**Exercise**
All of the data goes into your copy exactly as written. Images do not.

+++ Materials provided

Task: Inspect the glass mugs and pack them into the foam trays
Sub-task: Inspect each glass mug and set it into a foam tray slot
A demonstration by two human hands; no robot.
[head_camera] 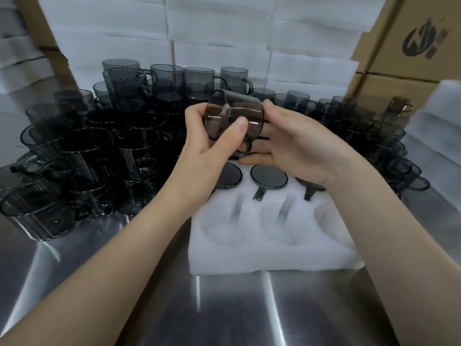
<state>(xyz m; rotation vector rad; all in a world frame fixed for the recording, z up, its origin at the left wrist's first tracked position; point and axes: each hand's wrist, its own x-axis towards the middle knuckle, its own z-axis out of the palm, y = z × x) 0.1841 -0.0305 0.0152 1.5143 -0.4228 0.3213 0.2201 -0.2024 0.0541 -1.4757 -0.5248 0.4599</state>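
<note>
A smoky grey glass mug lies on its side in the air above the foam tray, its base turned toward the left. My left hand grips it at the base, thumb across the glass. My right hand cradles the rim end, fingers curled under the mug, handle hanging below. The white foam tray sits on the steel table in front of me. Its far row holds three mugs upside down; the near pockets hold nothing.
Several loose grey mugs crowd the table to the left and behind the tray, some stacked. More mugs stand at the right. White foam stacks rise at the back; cardboard boxes at the right. Bare steel table lies nearest me.
</note>
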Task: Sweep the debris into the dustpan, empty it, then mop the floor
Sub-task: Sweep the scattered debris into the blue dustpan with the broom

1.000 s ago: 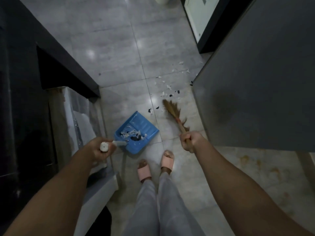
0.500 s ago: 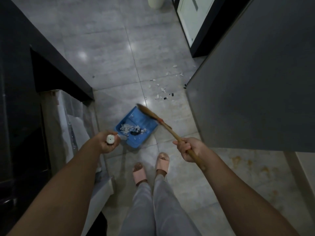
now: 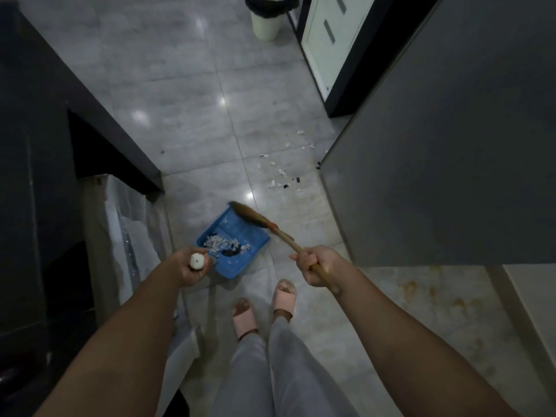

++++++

**Response to the task**
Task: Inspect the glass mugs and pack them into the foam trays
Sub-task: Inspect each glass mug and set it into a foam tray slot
A demonstration by two human hands; no robot.
[head_camera] 
<state>(xyz m; rotation vector rad; all in a world frame fixed for the recording, z up, its origin at the left wrist's first tracked position; point and axes: each hand's wrist, its own x-axis towards the middle knuckle, its own z-axis out of the palm, y = z × x) 0.1841 -0.0305 0.0152 1.5143 -0.4228 0.3213 0.2201 -0.2024 0.0541 -1.4757 -0.5248 0.4599</state>
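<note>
A smoky grey glass mug lies on its side in the air above the foam tray, its base turned toward the left. My left hand grips it at the base, thumb across the glass. My right hand cradles the rim end, fingers curled under the mug, handle hanging below. The white foam tray sits on the steel table in front of me. Its far row holds three mugs upside down; the near pockets hold nothing.
Several loose grey mugs crowd the table to the left and behind the tray, some stacked. More mugs stand at the right. White foam stacks rise at the back; cardboard boxes at the right. Bare steel table lies nearest me.
</note>
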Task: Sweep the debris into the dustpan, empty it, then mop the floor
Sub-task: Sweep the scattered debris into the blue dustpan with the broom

1.000 s ago: 
0.500 s ago: 
now: 

The work is done, and the output is complete.